• WHAT THE EXERCISE ASKS
Only the lines containing the string "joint" are needed; copy all of them from the listing.

• SOURCE MATERIAL
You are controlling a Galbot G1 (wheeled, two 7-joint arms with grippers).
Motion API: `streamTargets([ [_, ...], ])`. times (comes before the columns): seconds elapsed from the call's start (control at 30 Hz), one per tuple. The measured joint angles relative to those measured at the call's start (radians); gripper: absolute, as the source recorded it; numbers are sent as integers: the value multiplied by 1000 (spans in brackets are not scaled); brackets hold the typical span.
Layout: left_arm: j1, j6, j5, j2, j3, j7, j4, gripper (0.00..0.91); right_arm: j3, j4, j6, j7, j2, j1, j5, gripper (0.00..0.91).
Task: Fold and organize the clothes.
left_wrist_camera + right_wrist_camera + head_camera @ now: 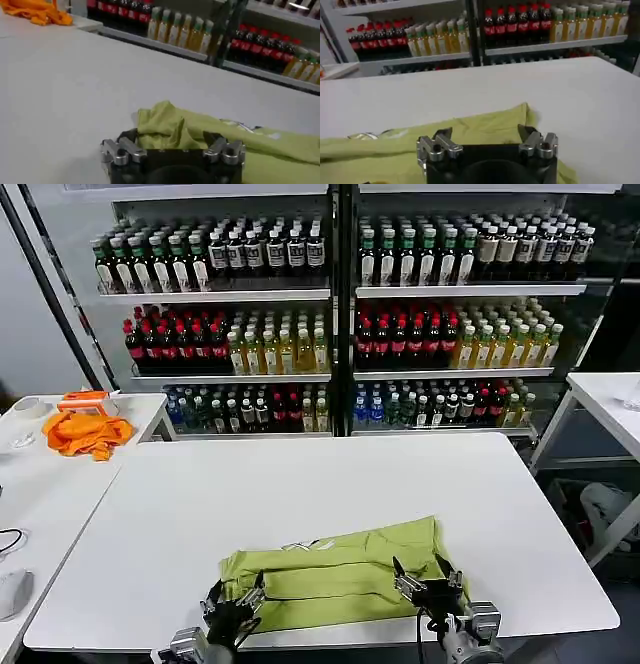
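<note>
The clothes are one lime green T-shirt (340, 569), lying as a long folded band near the front edge of the white table (300, 484). A bit of white print (305, 546) shows at its far edge. My left gripper (235, 599) stands open over the shirt's left end. In the left wrist view, bunched shirt fabric (165, 125) rises between the spread fingers of the left gripper (170, 139). My right gripper (428, 584) is open over the right end. In the right wrist view, flat shirt cloth (470, 127) lies between the fingers of the right gripper (484, 134).
An orange cloth (88, 432) lies on a side table (40, 484) at the left. Shelves of bottles (340, 314) stand behind the main table. Another white table (610, 399) is at the right. Bare tabletop stretches beyond the shirt.
</note>
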Motion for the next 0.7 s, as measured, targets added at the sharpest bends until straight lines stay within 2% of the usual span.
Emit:
streamTargets([
  [0.7, 9, -147, 15, -40, 16, 23, 68, 30, 2, -3, 10, 20, 2, 24, 44, 907],
])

• WORKED SOLUTION
You are controlling a Galbot G1 (wheeled, two 7-joint arms with grippers).
Motion API: `streamTargets([ [_, ...], ])`. times (comes before the columns): seconds elapsed from the call's start (control at 30 Hz), one per tuple. The measured joint angles relative to those measured at the call's start (radians); gripper: absolute, as the source recorded it; numbers are sent as integers: the value multiplied by 1000 (spans in brackets are not scaled); brackets hold the typical span.

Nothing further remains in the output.